The present work describes fast computation methods for real-time digital filtration and QRS detection, both applicable in autonomous personal ECG systems for long-term monitoring. Since such devices work under considerable artifacts of intensive body and electrode movements, the input filtering should provide high-quality ECG signals supporting the accurate ECG interpretation. In this respect, we propose a combined high-pass and power-line interference rejection filter, introducing the simple principle of averaging of samples with a predefined distance between them. In our implementation (sampling frequency of 250 Hz), we applied averaging over 17 samples distanced by 10 samples (Filter10x17), thus realizing a comb filter with a zero at 50 Hz and high-pass cut-off at 1.1 Hz. Filter10x17 affords very fast filtering procedure at the price of minimal computing resources. Another benefit concerns the small ECG distortions introduced by the filter, providing its powerful application in the preprocessing module of diagnostic systems analyzing the ECG morphology. Filter10x17 does not attenuate the QRS amplitude, or introduce significant ST-segment elevation/depression. The filter output produces a constant error, leading to uniform shifting of the entire P-QRS-T segment toward about 5% of the R-peak amplitude. Tests with standardized ECG signals proved that Filter10x17 is capable to remove very strong baseline wanderings, and to fully suppress 50 Hz interferences. By changing the number of the averaged samples and the distance between them, a filter design with different cut-off and zero frequency could be easily achieved. The real-time QRS detector is designed with simplified computations over single channel, low-resolution ECGs. It relies on simple evaluations of amplitudes and slopes, including history of their mean values estimated over the preceding beats, smart adjustable thresholds, as well as linear logical rules for identification of the R-peaks in real-time. The performance of the QRS detector was tested with internationally recognized ECG databases (AHA, MIT-BIH, European ST-T database), showing mean sensitivity of 99.65% and positive predictive value of 99.57%. The performance of the presented QRS detector can be highly rated, comparable and even better than other published real-time QRS detectors. Examples representing some typical unfavorable conditions in real ECGs, illustrate the common operation of Filter10x17 and the QRS detector.
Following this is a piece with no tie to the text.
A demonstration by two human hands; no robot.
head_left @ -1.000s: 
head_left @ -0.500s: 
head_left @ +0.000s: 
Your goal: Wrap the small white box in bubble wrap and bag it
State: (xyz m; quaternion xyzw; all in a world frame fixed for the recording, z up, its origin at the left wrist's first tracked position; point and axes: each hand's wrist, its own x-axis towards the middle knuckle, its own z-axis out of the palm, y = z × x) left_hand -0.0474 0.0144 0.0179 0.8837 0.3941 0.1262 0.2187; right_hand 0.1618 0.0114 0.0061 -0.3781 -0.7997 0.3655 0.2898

Real-time detection of pathological cardiac events in the electrocardiogram.

The development of accurate and fast methods for real-time electrocardiogram (ECG) analysis is mandatory in handheld fully automated monitoring devices for high-risk cardiac patients. The present work describes a simple software method for fast detection of pathological cardiac events. It implements real-time procedures for QRS detection, interbeat RR-intervals analysis, QRS waveform evaluation and a decision-tree beat classifier. Two QRS descriptors are defined to assess (i) the RR interval deviation from the mean RR interval and (ii) the QRS waveform deviation from the QRS pattern of the sustained rhythm. The calculation of the second parameter requires a specific technique, in order to satisfy the demand for straight signal processing with minimum iterations and small memory size. This technique includes fast and resource efficient estimation of a histogram matrix, which accumulates dynamically the amplitude-temporal distribution of the successive QRS pattern waveforms. The pilot version of the method is developed in Matlab and it is tested with internationally recognized ECG databases. The assessment of the online single lead QRS detector showed sensitivity and positive predictivity of above 99%. The classification rules for detection of pathological ventricular beats were defined empirically by statistical analysis. The attained specificity and sensitivity are about 99.5% and 95.7% for all databases and about 99.81% and 98.87% for the noise free dataset. The method is applicable in low computational cost systems for long-term ECG monitoring, such as intelligent holters, automatic event/alarm recorders or personal devices with intermittent wireless data transfer to a central terminal.